1). Checkpoints cleanup:
-----------------------
After processing, checkpoints related to finished orders should be cleaned out of the OMS DB. This is done through a periodic route called ORCHTimeBasedCleanup calling a delete query on RESOURCEUPDATECK table. If this table has too many entries, the corresponding query has performance drawbacks which is delaying/failing the cleanup.

This issue is being tracked in FOM by JIRA AF-4769. Cleanup SQL not optimized

2). Orchestrator startup:
------------------------
FOM-2.1 Orchestrator does not support uncleaned checkpoints upon start up, which is why it stops automatically.

This issue is being tracked in FOM by JIRA AF-4808. Corrupted checkpoint and Null Body JMS Messages causes the Engine Not to restart.

Issue/Introduction

FOM-2.1 members fail to start.

Resolution

1).
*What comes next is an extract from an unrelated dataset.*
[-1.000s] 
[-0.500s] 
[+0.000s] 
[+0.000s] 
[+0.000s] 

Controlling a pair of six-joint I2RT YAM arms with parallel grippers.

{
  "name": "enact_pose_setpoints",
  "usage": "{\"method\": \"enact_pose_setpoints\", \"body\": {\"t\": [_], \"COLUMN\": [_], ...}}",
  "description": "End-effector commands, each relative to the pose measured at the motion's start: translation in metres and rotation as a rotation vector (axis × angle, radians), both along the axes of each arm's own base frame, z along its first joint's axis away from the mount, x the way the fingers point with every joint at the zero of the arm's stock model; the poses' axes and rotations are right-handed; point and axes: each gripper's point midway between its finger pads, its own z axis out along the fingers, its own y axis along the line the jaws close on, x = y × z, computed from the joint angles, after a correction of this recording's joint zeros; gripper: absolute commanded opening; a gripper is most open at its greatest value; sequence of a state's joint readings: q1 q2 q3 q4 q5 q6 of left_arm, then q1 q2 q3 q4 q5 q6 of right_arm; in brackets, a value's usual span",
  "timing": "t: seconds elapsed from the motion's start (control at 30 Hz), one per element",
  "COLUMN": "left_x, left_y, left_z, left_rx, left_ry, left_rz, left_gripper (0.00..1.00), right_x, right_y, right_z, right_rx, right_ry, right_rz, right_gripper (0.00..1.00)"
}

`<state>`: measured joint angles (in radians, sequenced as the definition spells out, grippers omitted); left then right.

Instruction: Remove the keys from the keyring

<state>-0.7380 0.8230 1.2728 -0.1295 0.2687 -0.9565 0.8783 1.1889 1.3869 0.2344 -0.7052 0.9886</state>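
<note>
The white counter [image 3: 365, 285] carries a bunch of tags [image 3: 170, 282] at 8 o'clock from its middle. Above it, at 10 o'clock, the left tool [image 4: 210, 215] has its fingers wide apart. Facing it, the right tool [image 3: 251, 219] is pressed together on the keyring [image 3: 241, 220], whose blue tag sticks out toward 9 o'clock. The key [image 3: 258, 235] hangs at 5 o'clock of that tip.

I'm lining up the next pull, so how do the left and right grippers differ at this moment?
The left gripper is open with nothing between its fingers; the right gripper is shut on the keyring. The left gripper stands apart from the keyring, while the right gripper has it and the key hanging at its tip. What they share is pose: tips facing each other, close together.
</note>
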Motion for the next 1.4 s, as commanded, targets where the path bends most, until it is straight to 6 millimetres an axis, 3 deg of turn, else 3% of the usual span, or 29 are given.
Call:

Workaround.
--------------
A manual cleanup of the RESOURCEUPDATECK table can be done to allow Orchestrator to start up. The following query can be used: 

DELETE FROM RESOURCEUPDATECK
WHERE orderid IN (SELECT A.orderid
    FROM ORDER_DETAILS A,
    OMS_ROUTER_TBL B
    WHERE A.status IN ('CANCELLED', 'COMPLETE')
    AND A.orderId = B.orderId
    AND B.nodeid = 'Member1')

The periodic checkpoints cleanup should be disabled while setting to false the following:

<route id="ORCHTimeBasedCleanup" autoStartup="false">

in file webapps/WEB-INF/classes/spring/scorch-listeners-context.xml

2). Fixes.
---------
AF-4769  -  Cleanup SQL not optimized. is fixed in FOM-2.1.1-HF1.
Checkpoints are cleaned up asynchronously and more frequently (configurable period), which avoids the aggregation of uncleaned entries.

JIRA AF-4808  -  Corrupted checkpoint and Null Body JMS Messages causes the Engine Not to restart is fixed in FOM-2.1.1-HF1. Now Orchestrator supports uncleaned checkpoints, ignores and logs them upon start up.